[help] package loading with crew 1.0.0 #1437

dakvid · 2025-02-26T02:57:19Z

dakvid
Feb 26, 2025

Help

I understand and agree to https://books.ropensci.org/targets/help.html.

Description

Kia ora koutou. My large pipeline started failing when I upgraded to crew 1.0.0 (and targets 1.10.1). I've figured out that it's got something to do with how packages are loaded, but my attempts at trying to build a minimal example haven't managed to trigger the error yet.

So initially I guess my plea for help is for advice or suggestions on trying to build a (non)working example...
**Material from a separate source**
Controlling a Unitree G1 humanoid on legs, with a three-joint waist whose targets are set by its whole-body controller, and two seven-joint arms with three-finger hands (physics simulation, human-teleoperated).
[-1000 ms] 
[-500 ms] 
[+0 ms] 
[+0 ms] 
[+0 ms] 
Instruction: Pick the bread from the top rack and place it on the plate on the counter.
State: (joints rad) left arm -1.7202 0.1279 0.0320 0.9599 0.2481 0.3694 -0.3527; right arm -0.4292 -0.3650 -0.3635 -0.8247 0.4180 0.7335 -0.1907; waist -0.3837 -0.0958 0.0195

For context, this is a mostly ETL pipeline with just under 5,000 targets. Everything ran fine with crew 0.10.2, and runs fine without crew, but after upgrading to crew 1.0.0 I'm getting weird errors.

The packages are all loaded with library() in packages.R, which is sourceed early on in _targets.R. One of those packages in conflicted, and conflicted::conflicts_prefer is called in .Rprofile.
The conflicts_prefer call used to be in packages.R, but I shifted that out when we started using crew about 14 months ago. I think that I tried sourcing packages.R from .Rprofile too at the time and ran into issues (that I didn't record any specifics for) so switched back.

I've got three local controllers, primarily so I can limit the number of concurrent connections to each of the two databases:

workers_processing <-
  crew_controller_local(name = "processing",
                        workers = Sys.getenv("CREW_WORKERS_PROCESSING") |> as.numeric())
workers_database <-
  crew_controller_local(name = "database",
                        workers = Sys.getenv("CREW_WORKERS_DATABASE") |> as.numeric())
workers_rweb <- 
  crew_controller_local(name = "legacy_db",
                        workers = Sys.getenv("CREW_WORKERS_RWEB") |> as.numeric())
tar_option_set(controller = crew_controller_group(workers_processing,
                                                  workers_database,
                                                  workers_rweb),
               storage = "worker",
               retrieval = "worker",
               resources = tar_resources(
                 crew = tar_resources_crew(controller = "processing")
               ))

I removed the _targets folder to start from a black slate and get an error from the first target that needs to load another as a dependency:

could not load dependency my_feather_target of target my_database_load_target. could not find packages curl, data.table, purrr, lubridate, dplyr, readr, magrittr, arrow in library paths

My assumption was that the packages aren't being passed on from the main environment to the worker processes. I managed to replicate this with a minimal example.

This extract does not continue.